From e71a5ac16fe865ebc8341018b383a8521230bb73 Mon Sep 17 00:00:00 2001
From: Jessica Black <me@jessica.black>
Date: Fri, 14 Jun 2024 15:41:19 -0700
Subject: [PATCH] Add new fingerprinter

---
 Cargo.toml             |  1 +
 src/fingerprint/jar.rs | 10 ++++++++++
 src/lib.rs             | 10 ++++++++++
 3 files changed, 21 insertions(+)

diff --git a/Cargo.toml b/Cargo.toml
index fb41c92..a60102b 100644
--- a/Cargo.toml
+++ b/Cargo.toml
@@ -42,6 +42,7 @@ strum = { version = "0.26.2", features = ["derive"] }
 alphanumeric-sort = "1.5.3"
 tap = "1.0.1"
 tracing = "0.1.40"
+sha1 = "0.10.6"
 
 [dev-dependencies]
 pretty_assertions = "1.4.0"
diff --git a/src/fingerprint/jar.rs b/src/fingerprint/jar.rs
index 40949a8..7f02390 100644
--- a/src/fingerprint/jar.rs
+++ b/src/fingerprint/jar.rs
@@ -1,5 +1,6 @@
 use std::io::{BufRead, Seek};
 
+use sha1::Sha1;
 use sha2::{Digest, Sha256};
 use tap::Pipe;
 use tracing::warn;
@@ -22,6 +23,15 @@ pub fn raw(stream: impl BufRead + Seek) -> Result<Option<Fingerprint>, Error> {
     }
 }
 
+/// Fingerprint the java archive the same way as Maven Central.

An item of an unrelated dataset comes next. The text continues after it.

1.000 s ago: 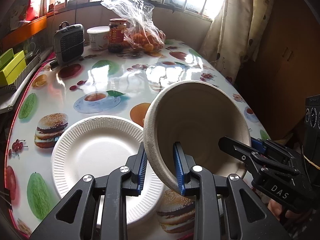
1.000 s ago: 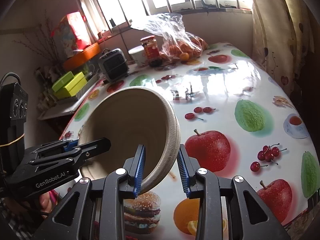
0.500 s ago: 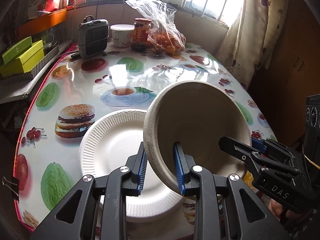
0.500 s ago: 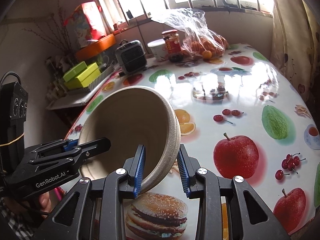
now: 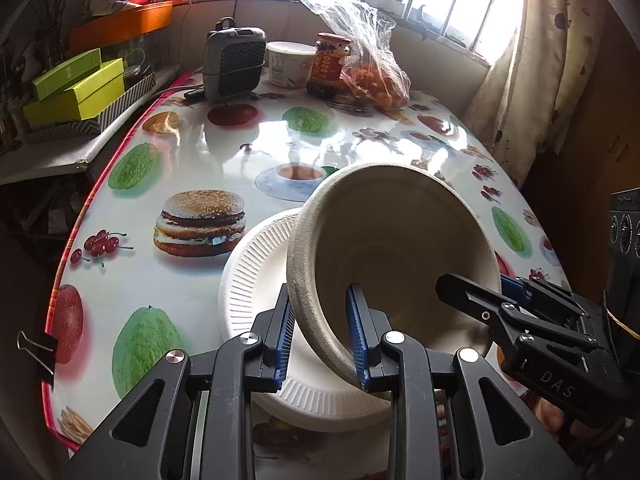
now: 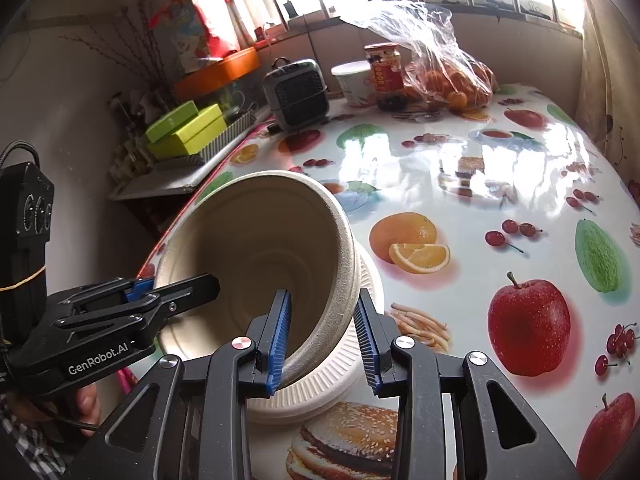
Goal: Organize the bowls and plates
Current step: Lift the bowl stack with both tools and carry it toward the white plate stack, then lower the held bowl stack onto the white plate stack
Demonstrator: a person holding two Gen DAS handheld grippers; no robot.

+#[tracing::instrument(level = tracing::Level::DEBUG, skip_all, ret)]
+pub fn maven_central(mut stream: impl BufRead + Seek) -> Result<Option<Fingerprint>, Error> {
+    let mut hasher = Sha1::new();
+    std::io::copy(&mut stream, &mut hasher)?;
+    let content = Content::from_digest(hasher);
+    Ok(Some(Fingerprint::new(Kind::JarMavenCentralV1, content)))
+}
+
 /// Fingerprint class files inside a java archive (a JAR).
 #[tracing::instrument(level = tracing::Level::DEBUG, skip_all, ret)]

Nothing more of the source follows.